Inutile nascondersi, un problema c’è al Milan. La disfatta di Londra contro il Chelsea ha messo in luce un punto debole che si conosceva fin dall’inizio della stagione
Inutile nascondersi, un problema c’è al Milan. La disfatta di Londra contro il Chelsea ha messo in luce un punto debole che si conosceva fin dall’inizio della stagione: le seconde linee non sempre possono sostituire i titolari, soprattutto nelle grandi partite.
La sfortuna in questo periodo sta perseguitando i rossoneri, ma va anche detto che il livello delle alternative per Pioli ieri non era adeguato allo scenario Champions League. Bucciantini, intervistato da Sky Sport, ha analizzato la situazione:
“Le assenze hanno pesato sicuramente. Tra Italia ed Europa c’è una fisicità diversa. In A il Milan sembra molto forte fisicamente, mentre in Champions quella differenza non si vede con le altre squadre. A quel punto dovresti puntare sulla tecnica, ma contro il Chelsea i giocatori tecnici hanno fatto molta fatica. Il Milan è andato sotto di squadra.

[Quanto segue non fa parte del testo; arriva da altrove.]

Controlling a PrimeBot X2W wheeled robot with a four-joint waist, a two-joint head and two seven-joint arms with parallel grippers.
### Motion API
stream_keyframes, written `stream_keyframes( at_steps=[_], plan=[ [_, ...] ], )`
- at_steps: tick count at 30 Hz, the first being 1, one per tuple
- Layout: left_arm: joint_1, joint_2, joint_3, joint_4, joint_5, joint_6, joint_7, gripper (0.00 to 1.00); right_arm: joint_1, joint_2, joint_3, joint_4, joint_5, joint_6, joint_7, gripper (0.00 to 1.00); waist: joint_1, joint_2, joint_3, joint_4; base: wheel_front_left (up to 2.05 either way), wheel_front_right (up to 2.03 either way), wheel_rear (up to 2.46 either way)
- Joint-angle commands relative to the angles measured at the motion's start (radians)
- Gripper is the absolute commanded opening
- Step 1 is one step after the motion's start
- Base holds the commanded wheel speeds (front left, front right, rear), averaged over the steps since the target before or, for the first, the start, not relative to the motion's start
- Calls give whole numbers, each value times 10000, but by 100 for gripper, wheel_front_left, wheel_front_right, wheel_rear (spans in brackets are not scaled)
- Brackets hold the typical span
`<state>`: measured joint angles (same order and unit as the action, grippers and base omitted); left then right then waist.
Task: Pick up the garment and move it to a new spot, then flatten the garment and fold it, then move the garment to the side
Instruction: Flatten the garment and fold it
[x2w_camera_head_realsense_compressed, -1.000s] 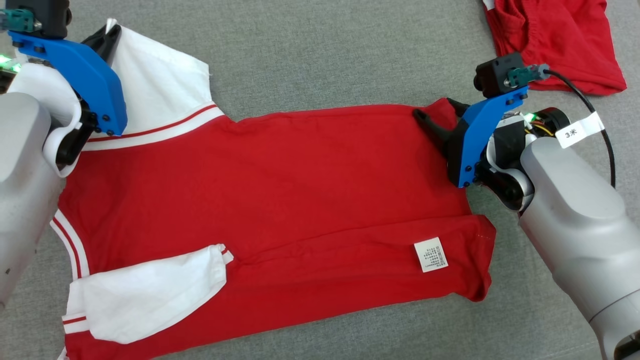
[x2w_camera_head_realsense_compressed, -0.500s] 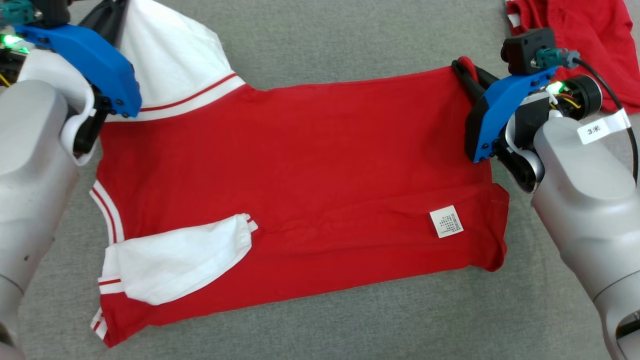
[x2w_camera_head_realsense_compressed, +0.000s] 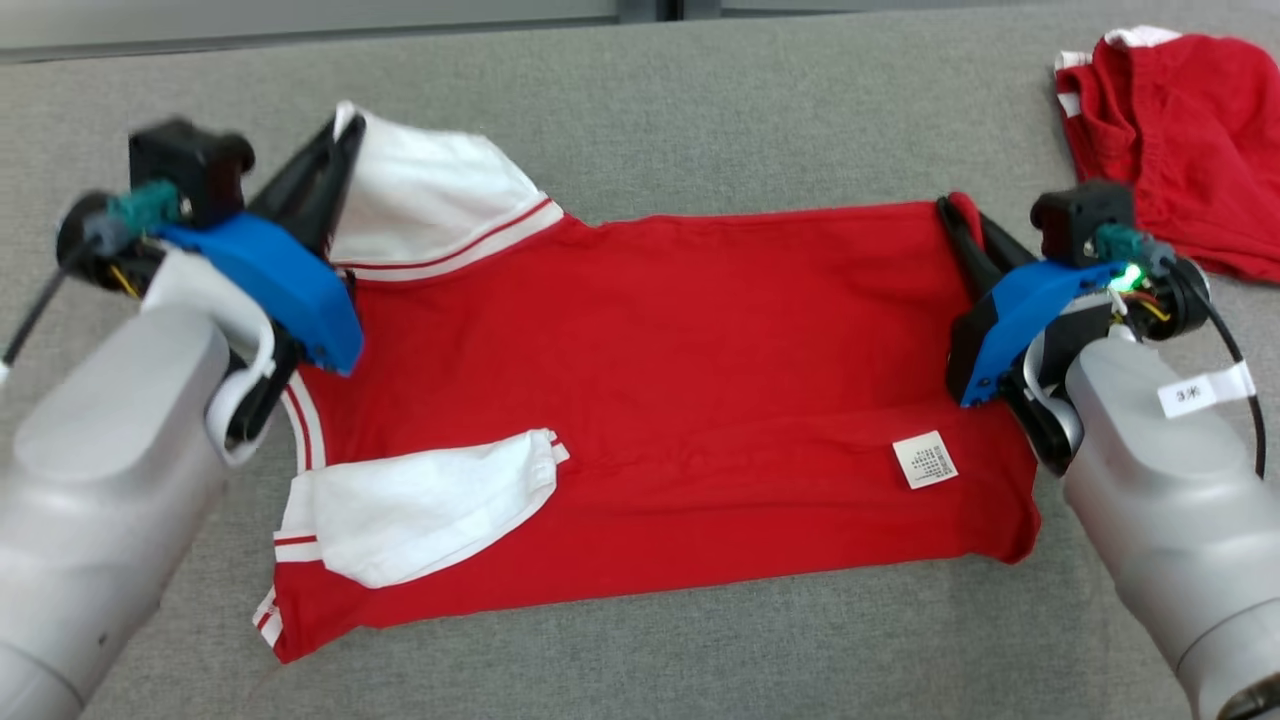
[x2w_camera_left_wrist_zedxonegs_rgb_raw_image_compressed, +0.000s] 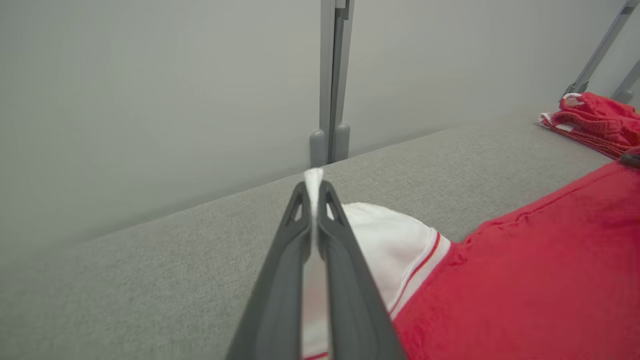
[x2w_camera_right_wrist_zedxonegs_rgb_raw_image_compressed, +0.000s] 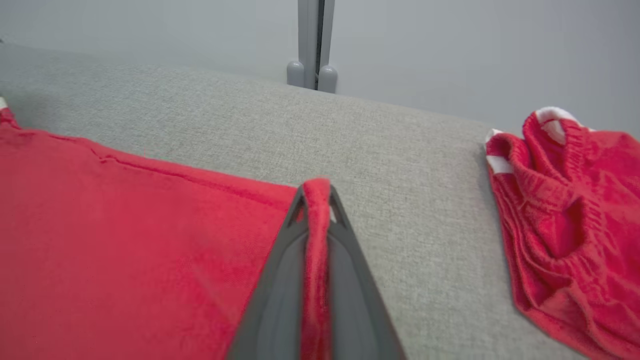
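— Where is the red fabric shirt with white sleeves (x2w_camera_head_realsense_compressed: 700, 380) found?
— It is spread lengthwise across the grey cloth-covered table (x2w_camera_head_realsense_compressed: 700, 120), with the collar end toward the robot's left and the hem toward its right. It is gripped at both far corners.

— How is the left gripper (x2w_camera_head_realsense_compressed: 343, 130) seen?
— Its two dark fingers are pressed together on the white far sleeve (x2w_camera_head_realsense_compressed: 430, 200). In the left wrist view, a strip of white cloth is pinched between them right up to the tips.

— And the right gripper (x2w_camera_head_realsense_compressed: 958, 207)?
— It is likewise clamped, on the far corner of the red hem. In the right wrist view, a fold of red cloth is squeezed between the fingers.

— What else is noted on the shirt?
— The near white sleeve (x2w_camera_head_realsense_compressed: 430, 505) is folded inward over the red body. A small white rectangular care label (x2w_camera_head_realsense_compressed: 925, 460) is shown near the hem, on the near side.

— Is anything else observed on the table?
— A second, crumpled red garment with white trim (x2w_camera_head_realsense_compressed: 1170, 130) is seen at the far right corner. It is not touched by the shirt.
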<state>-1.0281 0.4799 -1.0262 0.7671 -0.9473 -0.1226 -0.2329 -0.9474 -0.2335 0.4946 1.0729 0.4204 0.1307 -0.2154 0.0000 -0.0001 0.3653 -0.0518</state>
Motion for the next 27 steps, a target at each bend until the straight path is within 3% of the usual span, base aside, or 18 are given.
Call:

Mi ha ricordato un po’ il primo tempo dell’anno scorso a Liverpool, dove però nel finale il Milan ha trovato due gol che hanno cambiato la partita. Ieri ha avuto una grande doppia chance prima dell’intervallo, ma stavolta non ha segnato. Quella partita contro i Reds non fu tanto diversa da quella di Londra. In questo momento il Milan, contro lo big europee che giocano ad un ritmo diverso, fa fatica. Mancava anche il giocatore che incarna la prepotenza fisica del Milan, vale a dire Theo.
Senza di lui il Milan è più timido e in alcune gare questa timidezza la paghi più che in altre”.